◆ **What is expected**
Count, please, the lines in the listing below that contain "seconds", and reply with the count only.

◆ **Data shown**

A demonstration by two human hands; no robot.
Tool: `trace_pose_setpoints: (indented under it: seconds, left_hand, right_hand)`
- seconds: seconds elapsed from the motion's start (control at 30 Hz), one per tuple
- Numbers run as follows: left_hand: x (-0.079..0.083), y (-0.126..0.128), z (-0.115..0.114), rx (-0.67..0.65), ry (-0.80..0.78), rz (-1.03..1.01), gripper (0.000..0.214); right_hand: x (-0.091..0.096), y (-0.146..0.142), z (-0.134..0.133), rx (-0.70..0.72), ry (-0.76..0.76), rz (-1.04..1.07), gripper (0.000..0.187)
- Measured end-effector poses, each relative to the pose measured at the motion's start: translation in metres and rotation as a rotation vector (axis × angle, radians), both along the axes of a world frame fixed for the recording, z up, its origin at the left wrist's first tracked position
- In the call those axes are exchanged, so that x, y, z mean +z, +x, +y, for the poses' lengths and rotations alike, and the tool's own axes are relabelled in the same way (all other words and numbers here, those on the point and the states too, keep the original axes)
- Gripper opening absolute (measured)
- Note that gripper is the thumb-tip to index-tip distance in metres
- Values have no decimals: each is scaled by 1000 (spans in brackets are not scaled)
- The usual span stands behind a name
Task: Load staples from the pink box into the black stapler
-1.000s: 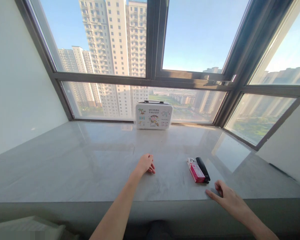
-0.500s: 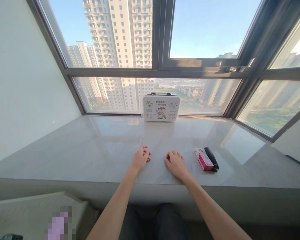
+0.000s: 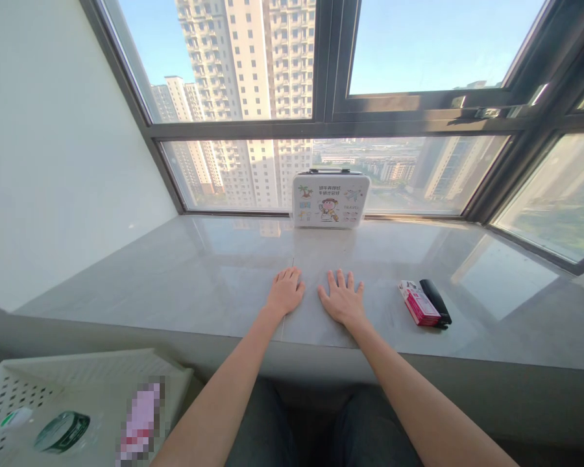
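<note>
Palm down on the grey stone sill [image 3: 214, 272], my left hand [image 3: 286, 290] lies flat with its fingers a little apart. My right hand [image 3: 343, 299] rests flat beside it, fingers spread, a gap between the two. Neither holds anything. To the right of my right hand lie a pink and white small box [image 3: 420, 305] and a black stapler [image 3: 435, 303], side by side and touching. Beyond both hands a white case [image 3: 329, 201] with cartoon prints and a dark handle stands upright against the window.
A pale plastic basket [image 3: 175, 383] is at the lower left, below the sill's front edge. Inside are a clear bottle with a green label [image 3: 63, 431] and a blurred pink item [image 3: 142, 415]. Dark window frames [image 3: 238, 130] border the back; a white wall [image 3: 78, 168] rises on the left.
Both hands have turned from loosely curled to flat on the sill with the fingers extended. The view has shifted left and down, showing more of the basket.
</note>
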State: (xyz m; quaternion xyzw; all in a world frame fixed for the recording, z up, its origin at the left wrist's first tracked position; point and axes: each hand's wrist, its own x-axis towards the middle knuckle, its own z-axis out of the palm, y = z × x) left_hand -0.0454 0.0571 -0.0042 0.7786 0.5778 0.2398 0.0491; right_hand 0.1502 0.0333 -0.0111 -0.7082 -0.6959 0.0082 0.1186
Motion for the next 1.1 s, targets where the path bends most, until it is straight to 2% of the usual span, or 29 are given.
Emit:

◆ **Exercise output**
2